▸ WHAT YOU NEED TO DO:
Copy out the listing that follows, exactly, without its pictures.

▸ DATA EXCERPT:

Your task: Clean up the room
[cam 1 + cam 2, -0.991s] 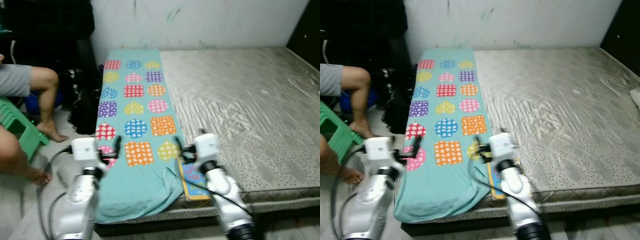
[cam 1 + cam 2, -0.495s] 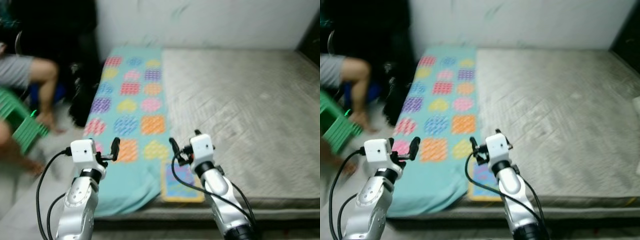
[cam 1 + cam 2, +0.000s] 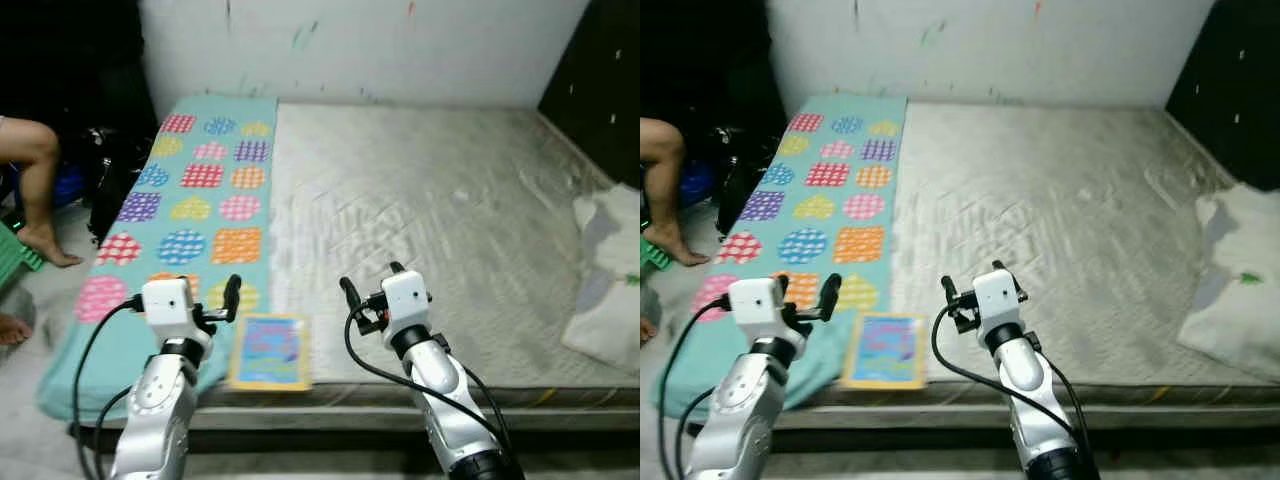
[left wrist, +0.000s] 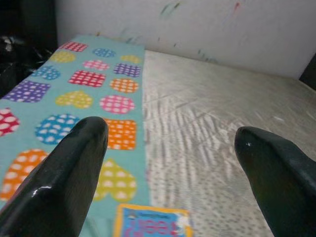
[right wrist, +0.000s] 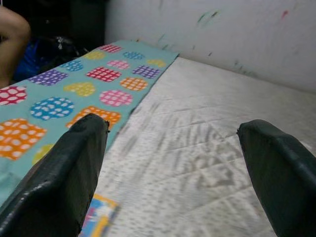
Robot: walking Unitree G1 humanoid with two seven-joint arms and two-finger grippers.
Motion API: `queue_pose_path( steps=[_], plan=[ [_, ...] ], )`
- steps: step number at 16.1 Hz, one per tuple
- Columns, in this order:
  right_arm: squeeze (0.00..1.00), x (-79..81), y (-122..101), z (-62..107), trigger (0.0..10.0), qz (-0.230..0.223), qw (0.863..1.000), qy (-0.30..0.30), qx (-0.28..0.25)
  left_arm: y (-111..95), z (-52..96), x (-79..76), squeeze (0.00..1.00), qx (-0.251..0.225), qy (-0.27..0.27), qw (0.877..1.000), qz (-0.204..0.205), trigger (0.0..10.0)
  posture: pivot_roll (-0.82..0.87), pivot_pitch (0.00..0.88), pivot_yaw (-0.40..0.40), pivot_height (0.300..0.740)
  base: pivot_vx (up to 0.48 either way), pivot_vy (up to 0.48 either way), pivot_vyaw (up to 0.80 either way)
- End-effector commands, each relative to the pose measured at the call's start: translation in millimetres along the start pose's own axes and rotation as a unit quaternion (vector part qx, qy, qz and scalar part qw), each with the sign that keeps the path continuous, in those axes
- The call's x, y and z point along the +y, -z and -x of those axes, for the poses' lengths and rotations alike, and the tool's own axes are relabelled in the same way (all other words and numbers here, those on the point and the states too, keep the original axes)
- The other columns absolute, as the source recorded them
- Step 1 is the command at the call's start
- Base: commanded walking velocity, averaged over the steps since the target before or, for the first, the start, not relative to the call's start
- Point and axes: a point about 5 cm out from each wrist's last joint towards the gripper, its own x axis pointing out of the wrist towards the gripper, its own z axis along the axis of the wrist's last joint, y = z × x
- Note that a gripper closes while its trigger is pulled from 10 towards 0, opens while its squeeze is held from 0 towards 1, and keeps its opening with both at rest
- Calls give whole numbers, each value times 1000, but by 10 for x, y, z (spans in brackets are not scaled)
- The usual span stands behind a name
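A colourful children's book [image 3: 269, 351] lies flat at the front edge of the bare grey mattress [image 3: 420, 220], beside the near end of a teal blanket [image 3: 190, 190] printed with bright dotted shapes. My left gripper [image 4: 170, 143] is held up open over the blanket's front corner, left of the book, with nothing between its fingers. My right gripper [image 5: 173, 138] is also open and holds nothing, raised over the mattress's front edge to the right of the book [image 5: 98, 217]. Neither gripper touches anything.
A crumpled white cloth [image 3: 610, 290] lies at the mattress's right edge. A person's bare leg [image 3: 35, 180] and a green stool [image 3: 10, 262] are at the far left on the floor, beside a dark bag [image 3: 110, 170]. A white wall [image 3: 350, 50] backs the bed.
The camera has swung to the right, so the bed has shifted left in view and the white cloth has come in. Both grippers keep the same raised, open pose.
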Motion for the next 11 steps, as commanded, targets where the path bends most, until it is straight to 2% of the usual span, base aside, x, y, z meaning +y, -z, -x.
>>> queue_pose_path(
  steps=[1,6,11],
  plan=[
    [0,-81,22,28,10000,5,1000,9,4,9,-14,-78,0,2,9,1000,2,10000,-93,42,-13,740,0,-431,0],
    [0,-68,35,32,10000,0,1000,9,7,15,-1,-61,0,5,7,1000,1,10000,-85,44,-12,740,0,-387,0],
    [0,-84,43,29,10000,-2,1000,10,8,11,-10,-96,0,-1,18,1000,16,10000,-90,38,-14,740,0,0,0]
  ],
)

▸ RESPONSE TO THIS TASK:
Your task: Clean up the room
[cam 1 + cam 2, -0.991s] 
[cam 1 + cam 2, -0.495s] 
[cam 1 + cam 2, +0.000s] 
[left wrist, +0.000s] 
[right wrist, +0.000s] 
Robot: walking Unitree G1 humanoid with two seven-joint arms and two-finger grippers.
Motion API: `queue_pose_path( steps=[_], plan=[ [_, ...] ], )`
- steps: step number at 16.1 Hz, one per tuple
- Columns, in this order:
  right_arm: squeeze (0.00..1.00), x (-79..81), y (-122..101), z (-62..107), trigger (0.0..10.0), qz (-0.230..0.223), qw (0.863..1.000), qy (-0.30..0.30), qx (-0.28..0.25)
  left_arm: y (-111..95), z (-52..96), x (-79..76), squeeze (0.00..1.00), qx (-0.251..0.225), qy (-0.27..0.27), qw (0.877..1.000), qz (-0.204..0.205), trigger (0.0..10.0)
  posture: pivot_roll (-0.82..0.87), pivot_pitch (0.00..0.88), pivot_yaw (-0.40..0.40), pivot_height (0.300..0.740)
  base: pivot_vx (up to 0.48 either way), pivot_vy (up to 0.48 either way), pivot_vyaw (up to 0.80 either way)
- End-effector commands, each relative to the pose measured at the call's start: translation in millimetres along the start pose's own axes and rotation as a unit quaternion (vector part qx, qy, qz and scalar part qw), each with the sign that keeps the path continuous, in those axes
- The call's x, y and z point along the +y, -z and -x of those axes, for the poses' lengths and rotations alike, and the tool's own axes are relabelled in the same way (all other words and numbers here, those on the point and the states too, keep the original axes)
- The other columns absolute, as the source recorded them
- Step 1 is the command at the call's start
- Base: commanded walking velocity, averaged over the steps since the target before or, for the first, the start, not relative to the call's start
- Point and axes: a point about 5 cm out from each wrist's last joint towards the gripper, its own x axis pointing out of the wrist towards the gripper, its own z axis along the axis of the wrist's last joint, y = z × x
- Note that a gripper closes while its trigger is pulled from 10 towards 0, opens while its squeeze is held from 0 towards 1, and keeps its opening with both at rest
- Calls give whole numbers, each value times 1000, but by 10 for x, y, z (spans in brackets are not scaled)
- The usual span stands behind a name
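A colourful children's book [image 3: 269, 351] lies flat at the front edge of the bare grey mattress [image 3: 420, 220], beside the near end of a teal blanket [image 3: 190, 190] printed with bright dotted shapes. My left gripper [image 4: 170, 143] is held up open over the blanket's front corner, left of the book, with nothing between its fingers. My right gripper [image 5: 173, 138] is also open and holds nothing, raised over the mattress's front edge to the right of the book [image 5: 98, 217]. Neither gripper touches anything.
A crumpled white cloth [image 3: 610, 290] lies at the mattress's right edge. A person's bare leg [image 3: 35, 180] and a green stool [image 3: 10, 262] are at the far left on the floor, beside a dark bag [image 3: 110, 170]. A white wall [image 3: 350, 50] backs the bed.
The camera has swung to the right, so the bed has shifted left in view and the white cloth has come in. Both grippers keep the same raised, open pose.
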Motion for the next 11 steps, as commanded, targets where the path bends most, until it is straight to 2% of the usual span, base aside, x, y, z meaning +y, -z, -x.
>>> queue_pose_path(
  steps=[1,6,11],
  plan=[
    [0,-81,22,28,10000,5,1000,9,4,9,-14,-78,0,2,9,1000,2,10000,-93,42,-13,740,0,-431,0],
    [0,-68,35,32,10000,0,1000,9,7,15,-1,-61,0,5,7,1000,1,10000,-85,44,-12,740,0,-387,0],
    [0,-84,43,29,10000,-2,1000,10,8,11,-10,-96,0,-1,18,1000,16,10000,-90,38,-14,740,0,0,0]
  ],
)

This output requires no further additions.